Rate ceiling leaves no option for stevedores: Ishwar Achanta

TAMP may try to cost each operation separately and then arrive at a weighted average and establish a tariff, which is impractical

By Sisir Pradhan

Sisir: Sir, do you think the new Stevedoring and Shore Handling Policy would be able to bring in transparency in pricing and performance of various stevedoring and onshore cargo handling operations? Will it be helpful to curb cartelisation at major ports?

Ishwar Achanta: The issue of a Stevedoring Policy has been around for some time now. Let me explain in a detailed manner.

It is incorrect to say that cartelisation is present in all ports. One needs to check the performance of various ports. There are numerous stevedores operating at each port. As stevedores we welcome the move by the Government of India to regulate this industry.

As far as the recent policy regarding Tariff Authority for Major Ports (TAMP), released by the Shipping ministry is concerned, a stevedore has no option but to work under that policy. Our activities are vastly different from the operations at terminals built under the BOT (build operate transfer) scheme. Each BOT project is unique with a determinable set of factors for which TAMP, using only a formula though, is able to provide a reference tariff. It is on this tariff that the bidder who quotes the highest revenue share wins the project.

At conventional berths, operations of bulk cargo like Dolomite, Limestone, cement, barytes and cobble stones have unique handling requirements. Moreover, liner operations require experienced stevedores to handle multiple cargoes, requiring special knowledge on stowing, lashing, securing and removing specialised cargoes. Given the different types of gear required, including insurance coverage, it would be impossible for TAMP to capture all the different variables in a stevedoring operation and arrive at a per ton rate. A perfect example would be steel coil handling at Chennai Port which prohibits landing of coils on the wharf. The Customs permit direct movement of cargo to nearby Container Freight Station (CFS) under the PNR (public notice register) system and there is a huge cost difference in direct delivery and shore delivery. The complexity of this operation is too vast for TAMP to have one single tariff and TAMP is unwilling to have multiple sets of tariff.

At Chennai Port, granite blocks are received in 7 different ways from outside the Port and clearly the complexity of the operation stands out. There are different types and sizes of granites which require different stow plans and stowage methods using different types of gears. It is not possible to club all granites into one tariff and as individual stevedores we are able to mitigate this difference through a calculated risk of pricing.

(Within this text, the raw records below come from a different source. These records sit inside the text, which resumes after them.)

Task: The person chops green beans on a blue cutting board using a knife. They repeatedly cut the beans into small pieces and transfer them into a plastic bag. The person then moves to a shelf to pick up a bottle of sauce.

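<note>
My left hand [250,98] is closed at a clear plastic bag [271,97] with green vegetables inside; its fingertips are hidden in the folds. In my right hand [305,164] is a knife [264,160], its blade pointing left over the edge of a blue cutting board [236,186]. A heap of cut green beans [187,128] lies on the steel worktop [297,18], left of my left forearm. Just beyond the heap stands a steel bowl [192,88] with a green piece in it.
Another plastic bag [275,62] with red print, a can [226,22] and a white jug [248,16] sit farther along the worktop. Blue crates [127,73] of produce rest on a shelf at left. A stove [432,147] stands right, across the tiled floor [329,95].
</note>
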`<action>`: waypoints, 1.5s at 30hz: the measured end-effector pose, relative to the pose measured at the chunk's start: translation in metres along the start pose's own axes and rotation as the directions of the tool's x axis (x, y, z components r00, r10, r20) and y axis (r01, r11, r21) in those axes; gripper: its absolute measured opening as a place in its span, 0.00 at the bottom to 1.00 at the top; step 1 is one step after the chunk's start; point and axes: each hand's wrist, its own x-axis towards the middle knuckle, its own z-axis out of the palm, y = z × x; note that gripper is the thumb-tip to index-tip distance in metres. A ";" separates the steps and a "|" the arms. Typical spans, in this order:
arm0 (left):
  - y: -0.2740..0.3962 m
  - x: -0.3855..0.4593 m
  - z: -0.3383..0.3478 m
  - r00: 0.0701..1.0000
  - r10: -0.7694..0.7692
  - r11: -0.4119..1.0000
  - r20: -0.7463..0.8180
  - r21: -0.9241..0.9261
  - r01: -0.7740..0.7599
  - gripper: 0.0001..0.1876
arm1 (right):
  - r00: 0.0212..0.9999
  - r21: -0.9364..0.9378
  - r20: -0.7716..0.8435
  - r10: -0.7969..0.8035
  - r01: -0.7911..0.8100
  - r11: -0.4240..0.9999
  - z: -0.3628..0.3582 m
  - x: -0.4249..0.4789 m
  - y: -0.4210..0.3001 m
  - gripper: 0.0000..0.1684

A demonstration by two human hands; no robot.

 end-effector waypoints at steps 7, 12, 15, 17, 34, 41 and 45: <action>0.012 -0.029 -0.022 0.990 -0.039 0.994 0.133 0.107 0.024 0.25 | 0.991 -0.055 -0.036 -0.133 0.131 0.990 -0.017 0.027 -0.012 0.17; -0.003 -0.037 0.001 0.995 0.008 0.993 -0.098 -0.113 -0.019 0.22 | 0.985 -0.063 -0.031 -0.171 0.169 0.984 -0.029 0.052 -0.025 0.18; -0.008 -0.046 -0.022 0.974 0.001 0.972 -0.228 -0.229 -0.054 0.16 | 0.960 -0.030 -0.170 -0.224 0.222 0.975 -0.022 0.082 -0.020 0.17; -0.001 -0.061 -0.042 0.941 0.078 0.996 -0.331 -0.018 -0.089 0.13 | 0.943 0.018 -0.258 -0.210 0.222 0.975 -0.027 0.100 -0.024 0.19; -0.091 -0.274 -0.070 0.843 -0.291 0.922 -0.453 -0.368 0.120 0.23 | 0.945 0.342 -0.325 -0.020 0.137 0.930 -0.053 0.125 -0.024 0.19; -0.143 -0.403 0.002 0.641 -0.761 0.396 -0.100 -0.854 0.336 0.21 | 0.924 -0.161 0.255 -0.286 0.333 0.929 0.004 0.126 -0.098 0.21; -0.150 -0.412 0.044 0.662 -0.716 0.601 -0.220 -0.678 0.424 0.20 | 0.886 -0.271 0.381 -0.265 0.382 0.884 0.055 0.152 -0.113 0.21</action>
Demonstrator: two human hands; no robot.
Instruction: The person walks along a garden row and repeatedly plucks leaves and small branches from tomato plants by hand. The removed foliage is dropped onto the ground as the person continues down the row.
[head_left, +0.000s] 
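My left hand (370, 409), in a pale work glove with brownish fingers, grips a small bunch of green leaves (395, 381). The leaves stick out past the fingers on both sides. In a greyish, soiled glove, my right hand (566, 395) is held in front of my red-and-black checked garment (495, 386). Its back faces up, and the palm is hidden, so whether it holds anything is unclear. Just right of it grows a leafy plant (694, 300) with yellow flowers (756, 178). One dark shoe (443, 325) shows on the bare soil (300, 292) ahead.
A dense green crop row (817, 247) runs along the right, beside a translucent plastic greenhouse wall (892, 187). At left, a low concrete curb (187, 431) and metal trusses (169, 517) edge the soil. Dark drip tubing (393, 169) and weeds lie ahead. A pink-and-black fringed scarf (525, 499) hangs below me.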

TAMP may try to cost each operation separately and then arrive at a weighted average and establish a tariff, which is impractical as the rates for each customer varies and one rate applied by one stevedore is not the same as that applied by a competitor. TAMP has standard formula for computing costs, for example Miscellaneous costs is 8%, Repair and Maintenance is 5% of any Mechanical device, Insurance is taken at 1%, etc. For an actual operation, such rationalised percentages are not applicable while they may be acceptable to fixing tariff for large PPP projects involving high Capex.

This is the same situation at each Port and each cargo has its unique set of problems. We believe that it is impossible for TAMP to set a tariff for more that 50 commodities in each Port across 12 Major Ports. All these concerns were raised before the Indian Ports Association (IPA) which was identified as the nodal agency to create the framework for this policy.

Our strong recommendation has been for individual Port Trust Boards to decide on a quantum of revenue share/license fee/royalty on a per ton-per commodity basis. Each stevedore would then pay this amount to the Port along with the import or export application as in the case of paying wharfage by the cargo owners. This will then compel the stevedore to have a transparent and competitive pricing policy as cargo owners or ship owners are not going to simply shell out huge sums of money to the stevedore without a rational explanation. This will alleviate the fear of the Government on the transparency and overcharging issue.

As far as operational efficiency is concerned, there are myriad issues in Ports involving multiple agencies, including the unionised labour. It would be unfair to blame stevedores for any operational deficiency.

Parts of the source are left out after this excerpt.